What is required ▸
Exactly the lines below from the one with "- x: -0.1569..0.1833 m" up to and including the one with "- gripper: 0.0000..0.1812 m" make up the answer, with nothing else added.

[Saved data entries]
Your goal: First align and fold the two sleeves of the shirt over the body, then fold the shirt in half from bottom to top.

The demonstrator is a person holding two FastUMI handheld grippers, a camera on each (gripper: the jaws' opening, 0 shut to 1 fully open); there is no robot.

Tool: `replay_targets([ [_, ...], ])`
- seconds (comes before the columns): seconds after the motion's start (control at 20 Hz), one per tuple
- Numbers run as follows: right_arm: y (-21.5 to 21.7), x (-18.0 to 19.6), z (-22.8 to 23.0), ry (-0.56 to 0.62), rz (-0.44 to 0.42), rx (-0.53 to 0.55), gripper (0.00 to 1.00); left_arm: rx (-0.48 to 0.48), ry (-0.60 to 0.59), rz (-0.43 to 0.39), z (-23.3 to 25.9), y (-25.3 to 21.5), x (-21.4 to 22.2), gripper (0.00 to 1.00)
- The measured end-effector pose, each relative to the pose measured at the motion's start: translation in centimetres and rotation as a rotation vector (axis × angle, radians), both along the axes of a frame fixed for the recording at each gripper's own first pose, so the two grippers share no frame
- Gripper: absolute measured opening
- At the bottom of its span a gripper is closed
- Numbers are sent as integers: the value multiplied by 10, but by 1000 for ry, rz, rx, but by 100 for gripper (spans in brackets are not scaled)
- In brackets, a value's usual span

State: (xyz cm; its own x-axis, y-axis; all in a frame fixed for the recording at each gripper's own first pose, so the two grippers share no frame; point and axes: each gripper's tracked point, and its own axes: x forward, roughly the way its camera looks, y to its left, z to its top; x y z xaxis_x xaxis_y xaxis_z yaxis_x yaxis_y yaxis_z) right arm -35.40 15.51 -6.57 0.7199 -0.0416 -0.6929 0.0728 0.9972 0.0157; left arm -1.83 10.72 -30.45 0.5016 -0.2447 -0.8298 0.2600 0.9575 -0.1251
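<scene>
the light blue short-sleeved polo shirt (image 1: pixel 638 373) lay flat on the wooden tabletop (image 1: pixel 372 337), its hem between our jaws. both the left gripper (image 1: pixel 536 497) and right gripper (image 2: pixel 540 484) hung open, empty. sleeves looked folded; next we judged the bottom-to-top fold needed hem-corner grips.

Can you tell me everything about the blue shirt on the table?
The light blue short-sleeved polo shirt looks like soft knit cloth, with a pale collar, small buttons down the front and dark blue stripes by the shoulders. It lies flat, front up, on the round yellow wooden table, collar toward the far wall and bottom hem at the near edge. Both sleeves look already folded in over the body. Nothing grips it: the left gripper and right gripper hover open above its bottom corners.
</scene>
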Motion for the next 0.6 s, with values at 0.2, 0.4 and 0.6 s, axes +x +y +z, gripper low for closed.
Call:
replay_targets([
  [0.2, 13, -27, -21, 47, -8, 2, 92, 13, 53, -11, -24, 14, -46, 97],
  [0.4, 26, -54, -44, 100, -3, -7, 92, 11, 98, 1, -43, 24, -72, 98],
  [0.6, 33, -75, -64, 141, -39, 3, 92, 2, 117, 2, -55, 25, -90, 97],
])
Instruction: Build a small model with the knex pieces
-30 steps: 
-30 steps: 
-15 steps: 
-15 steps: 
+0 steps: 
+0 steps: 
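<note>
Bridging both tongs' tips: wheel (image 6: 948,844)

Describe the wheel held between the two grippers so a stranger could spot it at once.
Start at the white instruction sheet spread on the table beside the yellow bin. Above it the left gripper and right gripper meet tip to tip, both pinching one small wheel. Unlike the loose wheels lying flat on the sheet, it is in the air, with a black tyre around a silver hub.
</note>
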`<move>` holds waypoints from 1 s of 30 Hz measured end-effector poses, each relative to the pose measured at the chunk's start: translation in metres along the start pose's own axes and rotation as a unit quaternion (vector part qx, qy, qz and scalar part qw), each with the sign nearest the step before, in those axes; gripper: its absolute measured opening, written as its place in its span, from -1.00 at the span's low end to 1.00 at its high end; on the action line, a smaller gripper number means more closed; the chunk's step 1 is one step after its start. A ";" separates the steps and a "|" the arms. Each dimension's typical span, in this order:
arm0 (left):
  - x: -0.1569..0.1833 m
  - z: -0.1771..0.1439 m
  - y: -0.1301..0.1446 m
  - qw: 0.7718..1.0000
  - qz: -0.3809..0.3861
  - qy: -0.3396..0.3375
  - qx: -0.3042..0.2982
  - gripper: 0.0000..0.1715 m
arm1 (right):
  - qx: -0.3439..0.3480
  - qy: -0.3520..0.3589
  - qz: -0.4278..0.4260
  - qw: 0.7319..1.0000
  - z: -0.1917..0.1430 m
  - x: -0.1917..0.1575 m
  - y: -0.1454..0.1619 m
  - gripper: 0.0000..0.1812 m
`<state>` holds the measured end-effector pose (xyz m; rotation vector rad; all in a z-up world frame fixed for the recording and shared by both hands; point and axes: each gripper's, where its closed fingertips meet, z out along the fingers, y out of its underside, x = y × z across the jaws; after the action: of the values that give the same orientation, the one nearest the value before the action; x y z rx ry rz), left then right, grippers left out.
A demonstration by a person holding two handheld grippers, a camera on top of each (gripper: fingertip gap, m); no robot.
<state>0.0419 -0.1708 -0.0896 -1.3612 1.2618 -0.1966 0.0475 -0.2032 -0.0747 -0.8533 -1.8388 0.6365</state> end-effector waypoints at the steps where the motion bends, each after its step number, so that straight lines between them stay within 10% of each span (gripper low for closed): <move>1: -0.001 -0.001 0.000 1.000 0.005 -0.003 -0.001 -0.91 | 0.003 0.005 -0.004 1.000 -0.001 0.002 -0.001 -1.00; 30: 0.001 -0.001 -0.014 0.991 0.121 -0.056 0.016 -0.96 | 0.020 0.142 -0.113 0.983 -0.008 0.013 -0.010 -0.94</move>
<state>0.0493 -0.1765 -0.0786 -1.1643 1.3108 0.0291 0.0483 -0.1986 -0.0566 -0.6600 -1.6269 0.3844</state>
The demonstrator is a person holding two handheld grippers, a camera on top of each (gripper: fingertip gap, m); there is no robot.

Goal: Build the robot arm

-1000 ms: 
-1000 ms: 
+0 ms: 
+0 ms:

Written solution ▸
  - x: -0.1569..0.1833 m
  - z: -0.1771..0.1439 m
  - y: -0.1301..0.1446 m
  - qw: 0.7718..1.0000
  - qz: -0.3809..0.3861
  - qy: -0.3396..0.3375
  - qx: -0.3042..0.2982
  - gripper: 0.0000..0.1715 m
arm1 (right):
  - qx: -0.3439..0.3480
  - qy: -0.3520..0.3589
  - qz: -0.4278..0.4260
  - qw: 0.7319..1.0000
  - z: -0.1917..0.1430 m
  - x: -0.1917..0.1575 m
  - y: -0.1454..0.1619 m
  - gripper: 0.0000..0.1812 m

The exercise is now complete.